February 17, 2006

class discussions

If you go to the main page of UThink blogs, you'll find that a lot of the blogs nowadays are course blogs. They're less interesting than the personal blogs, because people are doing asssigned writing, rather than writing about something they want to share. (Plus they are pretty oblivious to spelling, grammar and punctuation conventions, which makes my little distractable brain wish it had an electronic blue pencil...)

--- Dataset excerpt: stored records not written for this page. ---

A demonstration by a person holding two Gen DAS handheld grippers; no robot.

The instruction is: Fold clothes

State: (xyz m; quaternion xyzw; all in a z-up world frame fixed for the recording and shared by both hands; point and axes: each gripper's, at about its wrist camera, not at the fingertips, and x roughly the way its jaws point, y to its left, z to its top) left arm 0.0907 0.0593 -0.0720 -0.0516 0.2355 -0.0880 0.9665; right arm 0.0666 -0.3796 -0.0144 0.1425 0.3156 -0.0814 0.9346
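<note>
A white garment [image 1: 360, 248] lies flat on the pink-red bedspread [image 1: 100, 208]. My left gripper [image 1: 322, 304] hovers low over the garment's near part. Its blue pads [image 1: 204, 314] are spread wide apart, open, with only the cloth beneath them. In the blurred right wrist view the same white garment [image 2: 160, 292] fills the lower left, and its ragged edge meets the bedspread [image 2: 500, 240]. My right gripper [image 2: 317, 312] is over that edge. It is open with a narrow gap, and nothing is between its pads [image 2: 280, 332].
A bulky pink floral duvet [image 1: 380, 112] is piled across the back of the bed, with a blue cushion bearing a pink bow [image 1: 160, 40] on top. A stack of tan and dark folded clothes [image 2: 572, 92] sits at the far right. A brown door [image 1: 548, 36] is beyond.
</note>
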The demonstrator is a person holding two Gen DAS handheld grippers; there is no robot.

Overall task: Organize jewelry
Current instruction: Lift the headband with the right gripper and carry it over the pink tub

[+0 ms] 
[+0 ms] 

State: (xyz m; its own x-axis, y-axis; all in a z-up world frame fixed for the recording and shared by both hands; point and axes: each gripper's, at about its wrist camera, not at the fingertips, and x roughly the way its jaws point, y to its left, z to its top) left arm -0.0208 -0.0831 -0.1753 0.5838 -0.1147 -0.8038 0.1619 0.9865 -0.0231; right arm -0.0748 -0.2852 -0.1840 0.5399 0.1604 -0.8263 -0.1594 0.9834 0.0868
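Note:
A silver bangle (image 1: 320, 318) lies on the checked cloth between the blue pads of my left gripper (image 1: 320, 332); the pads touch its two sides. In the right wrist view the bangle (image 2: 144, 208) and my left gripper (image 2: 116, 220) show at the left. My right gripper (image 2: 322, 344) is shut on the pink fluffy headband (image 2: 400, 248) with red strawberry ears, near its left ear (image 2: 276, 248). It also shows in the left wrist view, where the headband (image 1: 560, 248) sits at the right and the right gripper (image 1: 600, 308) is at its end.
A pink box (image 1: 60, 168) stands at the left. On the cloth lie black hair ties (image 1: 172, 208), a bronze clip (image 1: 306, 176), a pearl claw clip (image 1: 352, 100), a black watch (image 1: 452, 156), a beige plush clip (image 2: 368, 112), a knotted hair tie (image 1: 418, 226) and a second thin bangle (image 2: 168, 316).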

But I read something quite interesting yesterday - a person who complained about a recitation section being 3/4 quizzes, logistics junk, and the opinions of ill-informed classmates, all moderated by an indifferent TA. I've been there before - I was in a grad seminar with a prof who'd obviously been to a seminar on "pair-and-share," and it was such a waste of my time to have to hear and respond to my colleagues' poorly-thought-out comments about the readings.

This made me think hard about something I've already been dancing around with lately: I really don't understand the purpose of recitation/discussion in general, as a pedagogical tool. How can I guide students to learn productively, from themselves and from each other? My students say a lot of pretty insightful things, but it doesn't seem that their peers value their comments. And they always seem to be trying to please me, rather than share their unique take on an issue.

How can they engage each other? Should it take super amounts of knowledge and preparation on my part? I don't find a strong correlation between the amount of time I prep and the "success" of the discussion (at least as I perceive success) but then again, my most "successful" sessions are always the ones about material for which I have deep knowledge and enthusiasm, regardless of the artificiality of prep time.

And more, how can I make students really value the recitation time and feel they are really getting something out of it, as opposed to showing up just because participation is some component of their final grade?